**EXERCISE**
Lines from the beginning of the data through the line containing "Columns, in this" are to be copied exactly, with no other line included.

**SUPPLIED DATA**
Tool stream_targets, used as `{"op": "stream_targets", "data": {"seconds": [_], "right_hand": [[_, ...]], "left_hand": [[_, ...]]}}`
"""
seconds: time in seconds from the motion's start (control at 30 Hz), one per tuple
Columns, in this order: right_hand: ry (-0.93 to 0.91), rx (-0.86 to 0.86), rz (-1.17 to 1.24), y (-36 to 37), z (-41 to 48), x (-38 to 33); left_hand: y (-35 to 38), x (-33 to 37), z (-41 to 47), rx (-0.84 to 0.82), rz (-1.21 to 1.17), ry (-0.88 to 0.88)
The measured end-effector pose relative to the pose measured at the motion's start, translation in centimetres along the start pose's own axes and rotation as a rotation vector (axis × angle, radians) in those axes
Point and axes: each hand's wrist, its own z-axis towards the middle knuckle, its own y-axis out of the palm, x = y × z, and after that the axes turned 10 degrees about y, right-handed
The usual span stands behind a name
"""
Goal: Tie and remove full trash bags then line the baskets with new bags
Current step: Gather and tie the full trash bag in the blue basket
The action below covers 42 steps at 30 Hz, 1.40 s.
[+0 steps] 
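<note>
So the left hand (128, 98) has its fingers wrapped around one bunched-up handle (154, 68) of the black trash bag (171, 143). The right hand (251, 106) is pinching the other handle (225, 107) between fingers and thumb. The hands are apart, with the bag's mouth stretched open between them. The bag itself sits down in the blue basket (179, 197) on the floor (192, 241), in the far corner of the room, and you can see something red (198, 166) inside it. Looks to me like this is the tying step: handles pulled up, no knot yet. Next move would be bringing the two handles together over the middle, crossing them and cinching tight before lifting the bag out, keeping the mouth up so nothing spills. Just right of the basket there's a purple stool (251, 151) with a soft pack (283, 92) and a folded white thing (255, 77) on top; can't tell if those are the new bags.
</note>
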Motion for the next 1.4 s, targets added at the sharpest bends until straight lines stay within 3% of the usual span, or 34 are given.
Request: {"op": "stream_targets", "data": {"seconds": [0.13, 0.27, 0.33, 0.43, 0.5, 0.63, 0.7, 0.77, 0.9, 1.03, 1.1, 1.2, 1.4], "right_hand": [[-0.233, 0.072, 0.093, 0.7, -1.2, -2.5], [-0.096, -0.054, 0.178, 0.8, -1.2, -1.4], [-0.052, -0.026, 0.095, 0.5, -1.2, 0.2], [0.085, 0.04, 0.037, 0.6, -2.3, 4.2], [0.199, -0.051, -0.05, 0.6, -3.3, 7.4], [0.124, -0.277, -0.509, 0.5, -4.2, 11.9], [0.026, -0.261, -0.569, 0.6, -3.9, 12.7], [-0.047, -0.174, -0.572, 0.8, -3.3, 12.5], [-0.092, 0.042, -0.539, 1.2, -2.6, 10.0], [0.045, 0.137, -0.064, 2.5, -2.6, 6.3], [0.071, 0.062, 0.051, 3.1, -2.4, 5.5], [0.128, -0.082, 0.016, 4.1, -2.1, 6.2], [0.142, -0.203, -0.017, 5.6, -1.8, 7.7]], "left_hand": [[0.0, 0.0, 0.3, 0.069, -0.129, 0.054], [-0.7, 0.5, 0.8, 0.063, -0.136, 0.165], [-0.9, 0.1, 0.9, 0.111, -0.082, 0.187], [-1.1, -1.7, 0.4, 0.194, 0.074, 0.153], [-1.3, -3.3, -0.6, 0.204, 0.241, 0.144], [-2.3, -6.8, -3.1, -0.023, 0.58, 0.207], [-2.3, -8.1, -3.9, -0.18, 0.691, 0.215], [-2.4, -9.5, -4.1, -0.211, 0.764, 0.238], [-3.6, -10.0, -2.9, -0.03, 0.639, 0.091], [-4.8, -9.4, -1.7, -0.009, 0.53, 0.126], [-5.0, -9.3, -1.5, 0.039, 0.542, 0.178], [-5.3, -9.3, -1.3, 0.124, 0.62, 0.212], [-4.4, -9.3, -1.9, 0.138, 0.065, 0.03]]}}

**ANSWER BOX**
Tool stream_targets, used as `{"op": "stream_targets", "data": {"seconds": [_], "right_hand": [[_, ...]], "left_hand": [[_, ...]]}}`
"""
seconds: time in seconds from the motion's start (control at 30 Hz), one per tuple
Columns, in this order: right_hand: ry (-0.93 to 0.91), rx (-0.86 to 0.86), rz (-1.17 to 1.24), y (-36 to 37), z (-41 to 48), x (-38 to 33); left_hand: y (-35 to 38), x (-33 to 37), z (-41 to 47), rx (-0.84 to 0.82), rz (-1.21 to 1.17), ry (-0.88 to 0.88)

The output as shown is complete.